Findings support the hypothesis that lexical categorization is a trainable and behaviorally consequential mechanism for efficient reading in adult L2 learners. LC training consistently improved reading speed and reduced decision difficulty effects, linking the LCM’s proposed VWFA function to measurable gains in sentence-level reading. The null result for phonics in this sample suggests task specificity: the same stimuli did not suffice to improve reading without engaging the targeted categorization process, likely because participants were not developmentally impaired but were L2 learners. The font-change LC variant suggests that adapting visual-orthographic predictions may additionally contribute to gains, though superiority over standard LC training was not statistically confirmed. The individualized diagnostics demonstrated medium-to-high predictive accuracy, with LCM-derived features—especially lexical categorization uncertainty and its interaction with word-likeness—being central to forecasting training gains. Incorporating within-session learning dynamics, error rates, training week, and baseline SLS further enhanced prediction. The selection model effectively enriched responders, nearly doubling the average training benefit at the group level. Together, these results validate a transparent model-to-training-to-diagnostics framework, showing that computationally grounded, explainable features can guide targeted interventions for slow readers.

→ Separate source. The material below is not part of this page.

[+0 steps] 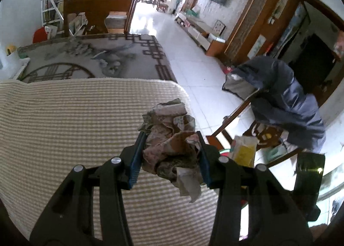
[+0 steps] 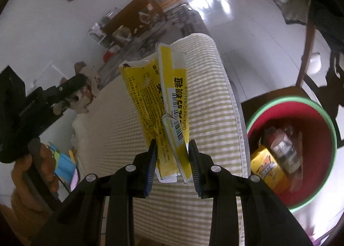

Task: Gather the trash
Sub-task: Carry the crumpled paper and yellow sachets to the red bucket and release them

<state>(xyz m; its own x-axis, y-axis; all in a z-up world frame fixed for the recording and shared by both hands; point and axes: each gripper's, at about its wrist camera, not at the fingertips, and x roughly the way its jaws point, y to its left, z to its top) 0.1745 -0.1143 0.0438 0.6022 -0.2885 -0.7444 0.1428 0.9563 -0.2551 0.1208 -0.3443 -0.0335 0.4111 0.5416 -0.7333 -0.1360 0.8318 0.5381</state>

The study presents a proof-of-concept framework that (i) translates a neuro-cognitive computational model (LCM) into an effective lexical categorization training, (ii) quantifies individual visual word recognition parameters from task data, and (iii) uses explainable machine learning to predict who benefits from training. LC training reliably improved reading speed in L2 learners, and LCM-based features were key to accurate individualized prediction, enabling selection of responders and improved average outcomes. Future work should validate predictions on independent samples, expand interpretable feature sets (visual, orthographic, phonological, lexical, semantic), enhance engagement (e.g., gamification), incorporate alternative outcome measures (computerized SLS, eye tracking), and extend the approach to multiple training options (e.g., phonics, font-adaptation) and populations (e.g., dyslexia, illiteracy).

- Model validation relied on cross-validation without an independent hold-out sample, leaving residual risk of overfitting despite consensus nested LOOCV. - Sample size is modest for machine learning, potentially limiting complex model performance and generalizability. - Training week influenced outcomes, possibly reflecting motivation or fatigue effects; procedural variations (timing of post-test) may have affected measurements. - SLS irregularities (timing deviations, page order issues) required corrections; outcome based on paper-and-pencil SLS may be complemented by more granular measures. - Control training procedures had fewer participants relative to LC training for robust comparative diagnostics. - Generalization to other reader populations (e.g., dyslexic or illiterate adults) remains to be established.